狩人1
それから数日経った頃、宿屋の一室でそれは起こった。
――――― ケース 1 ―――――
オリエンスの街の、どこにでもある宿屋の一室、
ドンドン、
戸を叩く音がする。
「うるさいなぁ~、食事は入り口の前に置いておけって言ってあるだろう」
ここに泊まっている部屋の住人が、薄暗い部屋の中で面倒くさそうに言う。
ドンドンドン!
尚も戸を叩く音がする。
「うるさいって言ってるだろう!!」
バン!
中の住人が声を荒げたその時、ドアが勢い良く開かれた。
そこにいたのは、キチンとした身なりに、手にステッキを持った紳士風の男だった。
「あら、ごめんなさい」
男はオネエ言葉だった。ドアをあけ放つと遠慮なく中に入ってきた。
「な、なんだよ!勝手に入ってくるなよ!」
「残念ねえ~、ここはもうあなたの部屋じゃ無いのよ。宿泊費滞納で退去勧告が出ているわ」
「な、なんでだ何でそうなる!」
「ここはねえ、あなたのいた世界と違って、何もしなくても食事が出て、寝る所にも困らないほど甘い世界じゃないのよ。さあ、あなたの新しい居場所に案内してあげるわ」
オネエ紳士が手を差し出す。その手からは逆らえば容赦しないというオーラがにじみ出ていた。

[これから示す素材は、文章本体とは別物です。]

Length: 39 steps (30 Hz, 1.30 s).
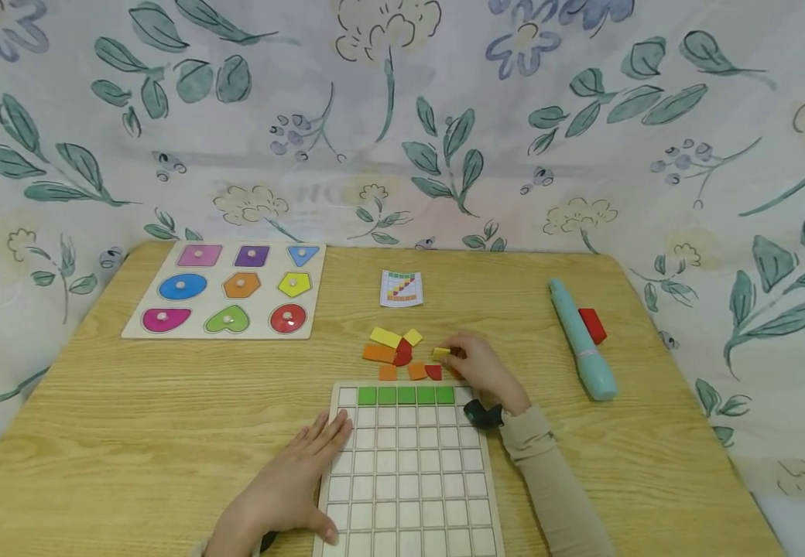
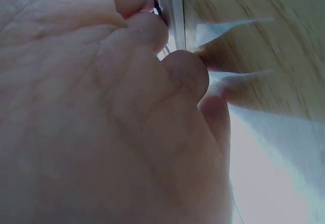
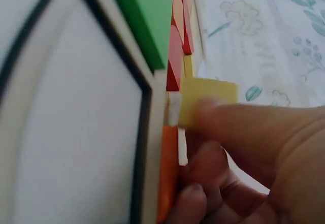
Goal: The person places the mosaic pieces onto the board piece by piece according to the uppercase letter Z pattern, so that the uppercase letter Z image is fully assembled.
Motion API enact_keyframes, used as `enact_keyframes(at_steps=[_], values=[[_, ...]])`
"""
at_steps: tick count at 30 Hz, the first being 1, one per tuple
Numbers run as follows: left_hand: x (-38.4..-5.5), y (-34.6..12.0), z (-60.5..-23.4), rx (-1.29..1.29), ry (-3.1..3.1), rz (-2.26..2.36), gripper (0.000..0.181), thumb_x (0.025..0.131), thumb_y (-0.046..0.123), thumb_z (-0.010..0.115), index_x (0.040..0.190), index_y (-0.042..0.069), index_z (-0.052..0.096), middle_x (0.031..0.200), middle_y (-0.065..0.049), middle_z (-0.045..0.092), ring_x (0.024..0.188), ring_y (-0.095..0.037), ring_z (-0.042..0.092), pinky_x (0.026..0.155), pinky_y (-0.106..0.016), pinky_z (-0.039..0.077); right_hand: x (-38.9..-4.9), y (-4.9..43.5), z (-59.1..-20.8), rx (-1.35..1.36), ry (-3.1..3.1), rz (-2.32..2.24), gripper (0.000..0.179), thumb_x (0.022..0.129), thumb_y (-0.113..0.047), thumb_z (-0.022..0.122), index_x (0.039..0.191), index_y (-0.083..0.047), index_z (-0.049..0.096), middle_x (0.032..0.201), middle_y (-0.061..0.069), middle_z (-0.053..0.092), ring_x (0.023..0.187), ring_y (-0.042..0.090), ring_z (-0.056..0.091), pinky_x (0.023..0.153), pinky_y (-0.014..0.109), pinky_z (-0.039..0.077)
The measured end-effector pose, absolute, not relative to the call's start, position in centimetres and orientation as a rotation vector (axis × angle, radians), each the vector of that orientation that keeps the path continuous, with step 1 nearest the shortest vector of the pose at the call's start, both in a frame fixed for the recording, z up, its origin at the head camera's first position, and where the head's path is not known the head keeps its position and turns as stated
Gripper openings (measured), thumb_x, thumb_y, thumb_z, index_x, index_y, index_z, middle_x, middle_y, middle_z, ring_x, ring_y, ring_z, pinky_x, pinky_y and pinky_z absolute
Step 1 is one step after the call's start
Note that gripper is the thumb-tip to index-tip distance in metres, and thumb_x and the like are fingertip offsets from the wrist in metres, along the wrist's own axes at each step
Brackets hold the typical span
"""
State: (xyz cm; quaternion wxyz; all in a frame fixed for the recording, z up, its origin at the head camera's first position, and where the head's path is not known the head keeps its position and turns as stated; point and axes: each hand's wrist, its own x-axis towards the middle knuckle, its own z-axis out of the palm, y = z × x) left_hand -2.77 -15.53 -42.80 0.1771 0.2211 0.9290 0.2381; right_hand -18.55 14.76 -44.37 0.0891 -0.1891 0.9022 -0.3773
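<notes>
My right hand [image 1: 481, 365] pinches a small yellow tile [image 3: 208, 89] between thumb and fingers, just beyond the top right of a wooden grid board [image 1: 408, 486]. In the head view, several green tiles [image 1: 406, 395] line the board's top row; the cells below hold none. Loose yellow tiles [image 1: 385, 337], orange tiles [image 1: 378, 353] and red tiles [image 1: 403, 352] lie beyond the board's far edge. With fingers straight, my left hand [image 1: 289, 483] rests along the board's left edge. The left wrist view shows mostly the left palm [image 2: 111, 112].
A small pattern card [image 1: 401, 288] lies behind the loose tiles. At the back left is a knobbed shape puzzle [image 1: 270, 312] in several colours. On the right, a turquoise stick-like object [image 1: 582, 344] lies beside a red block [image 1: 594, 326]. A flowered cloth [image 1: 375, 178] hangs behind the table.
</notes>
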Motion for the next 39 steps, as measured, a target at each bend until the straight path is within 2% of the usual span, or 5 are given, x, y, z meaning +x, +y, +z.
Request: enact_keyframes(at_steps=[4,11,20,29,39], values=[[-2.9,-15.7,-42.8,0.622,2.641,0.663,0.136,0.045,0.054,0.087,0.154,0.005,0.022,0.162,-0.013,0.018,0.149,-0.04,0.013,0.119,-0.061,0.013,-18.3,15.2,-43.9,-0.504,2.636,-1.192,0.025,0.094,-0.009,0.06,0.115,0.002,0.068,0.109,0.016,0.068,0.094,0.022,0.061,0.08,0.031,0.051],[-3.2,-16.3,-42.6,0.594,2.614,0.706,0.135,0.046,0.049,0.089,0.154,0.005,0.021,0.162,-0.013,0.017,0.149,-0.04,0.012,0.118,-0.06,0.015,-17.6,15.2,-42.9,-0.567,2.426,-1.218,0.013,0.093,-0.012,0.064,0.1,-0.004,0.07,0.092,0.01,0.07,0.074,0.013,0.061,0.067,0.025,0.052],[-3.2,-16.5,-42.5,0.59,2.593,0.73,0.135,0.046,0.047,0.09,0.154,0.004,0.021,0.162,-0.014,0.018,0.149,-0.04,0.013,0.117,-0.062,0.016,-16.5,13.8,-41.9,-0.58,2.261,-1.188,0.006,0.089,-0.009,0.067,0.091,-0.004,0.069,0.081,0.006,0.068,0.067,0.013,0.064,0.064,0.027,0.056],[-3.0,-16.6,-42.2,0.603,2.595,0.73,0.135,0.046,0.047,0.089,0.154,0.003,0.021,0.162,-0.015,0.017,0.149,-0.041,0.012,0.117,-0.062,0.016,-15.9,12.7,-42.1,-0.741,2.245,-1.0,0.006,0.085,-0.006,0.071,0.081,-0.009,0.068,0.076,-0.002,0.064,0.064,0.008,0.053,0.06,0.021,0.048],[-3.0,-16.5,-42.4,0.6,2.594,0.727,0.134,0.047,0.048,0.088,0.154,0.004,0.02,0.163,-0.014,0.016,0.149,-0.039,0.012,0.118,-0.061,0.015,-16.6,12.6,-42.1,-0.722,2.313,-1.092,0.006,0.092,-0.009,0.063,0.094,-0.005,0.067,0.087,0.005,0.066,0.072,0.01,0.053,0.066,0.02,0.047]])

「な、なんだよう!金が有ればいいんだろう!俺はこれから冒険してリッチになるんだ!」
「あら、ちょっと決断が遅かったわねえ。一か月ダラダラ飲み食いしてぷっくり太ったその体で言われても手遅れよ」
「う!うるさい!俺がこの一か月何もしてなかったと思うなよ。いつでも冒険に出られるように毎日素振り三百回を遣って鍛えていたのだ!」
男は剣を出して構えると飛び掛かった。
「残念ねえ、それと一日三百回だなんて…神様強化をしたのにその程度…」
オネエ紳士は杖を振り上げた。いや、杖と思われていた物は先に丸い鉄球がついた武器、モーニングスターだった。
「準備運動にすらなっていないのよ!」
ゴンッ!!
男の脳天にモーニングスターを振り下ろすと、 鈍い音とともにあっさりと男はこん倒した。
「はい、一人目」
―――――― ケース 2 ――――――
キーンキンキンキン!ガキーン!キーン!キーーーーン!
ザコ騎士A「くそ!なぜだ俺はレベル19なんだぞ!」
アキヨシ「ふっ、何がレベル19だ、俺はレベル99だぜ!」
ガキーン!ガキーン!ザシュー!ズバーーーーーッ!
ザコ騎士A「ぐわーーー!!」
アキヨシ「ふっ、他愛のない」
エミー「ありがとうアキヨシ!…あたし実は前からあなたの事が…」
アキヨシ「フッ」
ズチューーーー!ブチュ ブチュ ブチュ チューーーーー!グチョ レロ レロ レロ チューーーーー
「へ…へへ…」
「まぁ、言いたい事は想像できるけど擬音の使い過ぎねぇ、表現も何もあったもんじゃないわ~」
「な!なんだお前は!?」
突然横合いから、ステータスの中のメモ機能を利用して書いていた”なろう小説の”の感想を言われ男は慌てて飛び退いた。
ここはオリエンスの街の一角にある宿屋の一室、男はここで日がな一日、妄想小説の執筆にいそしんでいた。
「残念、妄想じゃなくてリアルな冒険に出ればよかったのに…。タイムリミットよ、あなたの新しい場所に案内してあげるわ」
オネエ紳士は手を差し出すが、男の反応は決まって同じ。
「い、行くわけ無いだろ俺はこれから冒険に出て英雄になるんだから」
男は両手を広げ呪文を唱えた。すると右掌に炎の塊、左掌に渦巻く風の塊が現れた。
「ふははは!見たか!俺だって遊んでいたわけじゃ無いぞ!こうやって冒険に出るために魔法の腕を磨いていたんだ!これは俺のオリジナルの魔法で異なる属性の魔法を組み合わせることによって通常の何倍にも………!」
「エア・インパクト」
オネエ紳士はさらりと、空気の塊を打ち出す魔法を男の右手に向かって放った。
ドォォォォォン!!
たちまち、右手に持っていた炎が誘爆し、男の右手首を吹き飛ばした!
「ぎゃゃゃゃゃあ!!腕がぁ!腕がぁ!」
ゴロゴロとのたうち回る男にオネエ紳士が近づいていく。
「バカねえ…、その程度の事、魔法覚えたての子供だって思いつくわよ」
オネエ紳士はゆっくりとモーニングスターを振り下ろした。